January 28, 2012 6 Min Read

Review by: Fusion3600

Plot: What’s it about?

This film is a documentary which chronicles the life and accolades of Colin McKenzie. That name might not ring any bells, but if you’ve ever watched movies before, you’ve seen traces of his influence to be sure. His work and creations have not always been known to us all, but now some new discoveries have made sure he is given the respect he deserves. McKenzie was born in rural New Zealand a while before 1900, but his biggest accomplishments were to follow. After he invented the his own motion picture camera, McKenzie pioneered the art form of cinema and made advancements in all aspects of that realm. Some of his innovations include the development of sound with films, the color process used on movies, and many other technical and style creations. While others followed in his shoes later on, McKenzie was the man who started it all long before the masses. So why wasn’t he known to us all? This is a tricky subject, as economics played a role, as did personal sanity, and of course, various other factors were involved. But now his story can be told, so all will know of the cinematic genius, Colin McKenzie.

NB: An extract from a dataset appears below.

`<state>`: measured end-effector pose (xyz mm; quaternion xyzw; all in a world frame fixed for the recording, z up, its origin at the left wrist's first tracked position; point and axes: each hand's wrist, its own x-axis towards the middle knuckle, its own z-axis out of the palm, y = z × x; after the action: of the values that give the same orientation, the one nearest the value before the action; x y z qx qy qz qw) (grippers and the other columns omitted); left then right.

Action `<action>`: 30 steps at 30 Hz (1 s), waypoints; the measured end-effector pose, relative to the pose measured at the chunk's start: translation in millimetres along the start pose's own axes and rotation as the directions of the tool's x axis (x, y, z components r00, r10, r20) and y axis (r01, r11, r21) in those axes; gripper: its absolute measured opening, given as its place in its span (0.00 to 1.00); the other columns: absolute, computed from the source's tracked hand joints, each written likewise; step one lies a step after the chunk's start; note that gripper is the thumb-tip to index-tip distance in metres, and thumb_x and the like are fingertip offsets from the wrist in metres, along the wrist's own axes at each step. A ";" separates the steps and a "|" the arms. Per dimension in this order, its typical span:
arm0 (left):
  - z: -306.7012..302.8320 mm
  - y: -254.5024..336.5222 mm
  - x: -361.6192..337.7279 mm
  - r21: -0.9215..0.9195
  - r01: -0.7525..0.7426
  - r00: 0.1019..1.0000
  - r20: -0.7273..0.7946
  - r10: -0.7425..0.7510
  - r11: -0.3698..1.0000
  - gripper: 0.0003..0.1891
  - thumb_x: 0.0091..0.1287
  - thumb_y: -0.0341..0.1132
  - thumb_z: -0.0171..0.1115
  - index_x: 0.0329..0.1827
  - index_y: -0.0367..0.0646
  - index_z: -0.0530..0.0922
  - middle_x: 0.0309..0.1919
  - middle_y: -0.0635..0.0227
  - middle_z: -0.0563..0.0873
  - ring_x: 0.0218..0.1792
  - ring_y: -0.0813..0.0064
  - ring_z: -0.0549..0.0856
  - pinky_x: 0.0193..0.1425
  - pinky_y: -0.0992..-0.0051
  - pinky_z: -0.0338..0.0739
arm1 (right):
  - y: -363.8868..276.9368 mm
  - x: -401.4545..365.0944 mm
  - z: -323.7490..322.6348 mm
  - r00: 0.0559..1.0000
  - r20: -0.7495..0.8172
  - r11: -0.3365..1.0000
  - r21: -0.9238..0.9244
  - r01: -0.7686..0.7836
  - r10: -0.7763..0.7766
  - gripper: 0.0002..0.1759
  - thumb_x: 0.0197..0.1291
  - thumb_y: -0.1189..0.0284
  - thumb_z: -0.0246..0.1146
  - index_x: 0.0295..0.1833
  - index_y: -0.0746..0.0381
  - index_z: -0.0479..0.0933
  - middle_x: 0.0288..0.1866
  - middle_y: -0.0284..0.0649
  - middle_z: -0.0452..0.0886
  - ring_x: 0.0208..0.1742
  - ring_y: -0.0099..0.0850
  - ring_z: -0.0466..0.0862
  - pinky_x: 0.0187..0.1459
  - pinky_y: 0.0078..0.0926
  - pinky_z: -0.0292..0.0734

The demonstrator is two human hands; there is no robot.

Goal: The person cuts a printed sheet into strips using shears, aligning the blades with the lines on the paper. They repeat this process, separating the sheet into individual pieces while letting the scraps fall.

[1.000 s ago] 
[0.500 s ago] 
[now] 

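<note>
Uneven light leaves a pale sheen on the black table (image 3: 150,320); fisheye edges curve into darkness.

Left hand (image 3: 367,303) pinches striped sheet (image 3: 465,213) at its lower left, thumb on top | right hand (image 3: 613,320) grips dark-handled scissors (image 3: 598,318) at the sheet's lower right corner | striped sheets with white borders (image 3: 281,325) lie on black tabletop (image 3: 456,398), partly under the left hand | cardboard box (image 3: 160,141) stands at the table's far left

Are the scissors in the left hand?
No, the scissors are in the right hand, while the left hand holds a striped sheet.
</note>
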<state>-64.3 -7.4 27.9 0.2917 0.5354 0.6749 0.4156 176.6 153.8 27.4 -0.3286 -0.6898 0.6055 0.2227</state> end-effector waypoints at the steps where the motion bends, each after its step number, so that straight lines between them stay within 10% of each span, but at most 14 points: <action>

Behind this film are Peter Jackson and Costa Botes, who worked together as writers and directors on Forgotten Silver. Jackson should be a known force by now, with such films as Dead Alive, The Frighteners, Meet The Feebles, and Bad Taste under his belt, but Botes might not be a name you recall. Botes hasn’t much else in the movie realm, although he did direct the films Saving Grace and Original Skin. These two worked very hard to make sure this piece was as authentic as possible and I have to say, it works to a perfect charm. The story of Colin McKenzie is told with total realism and credibility, no real problems surface in any aspects of the documentary. You’ll even hear from film critic Leonard Maltin, who shares his thoughts on the subject and how McKenzie has influenced cinema even today. This movie is well done in all respects, you have to hand it to all involved and take the time to see their efforts. I recommend Forgotten Silver to all those interested and I know most will rent, but this is one you’ll want to watch over and again. Kudos to First Fun Features for issuing this terrific film in such fine form, what a real treat this is!

Video: How does it look?

Forgotten Silver is presented in a 1.66:1 widescreen transfer, which is not enhanced for widescreen televisions. This looks good, but as is the case with all documentaries, the image lacks the polish of a normal feature film. The picture shows some wear and frequent grain, but this is inherent with a release such as this, so no real complaints there. The colors seem natural and with no major flaws, while flesh tones come off as warm and normal as well. The contrast is even throughout the documentary, which is about all you can ask for in the end. This might not be a pristine transfer, but this is the best Forgotten Silver has ever looked.

Audio: How does it sound?

This is a documentary, so the rather basic audio mix present seems to be more than adequate. The music comes across in fine form and no distortion is present, which is good because the music adds a nice background to the documentary. The rest of the audio focuses on dialogue, which is the real heart of this documentary, so it was vital for the vocals to come through well. And thankfully, this mix allows the dialogue to be clean and crisp at all times, no troubles in the least here. It might not rock the house, but this track handles the needs of the feature very well.

Supplements: What are the extras?

This one has some extras as well, such as an audio commentary track from writer/director Costa Botes. The track has a wealth of insight into this piece, which is welcome and a real treat to listen to. I do wish there weren’t so many silent spaces here, but what time is filled is packed with information. A terrific featurette is also included, which contains interviews with the directors, featured speakers from the piece, and various others. This piece runs about twenty-two minutes and is a real bonus for fans of Forgotten Silver, I am very pleased with this featurette. Rounding the disc is a selection of deleted footage, which is nice to be able to check out.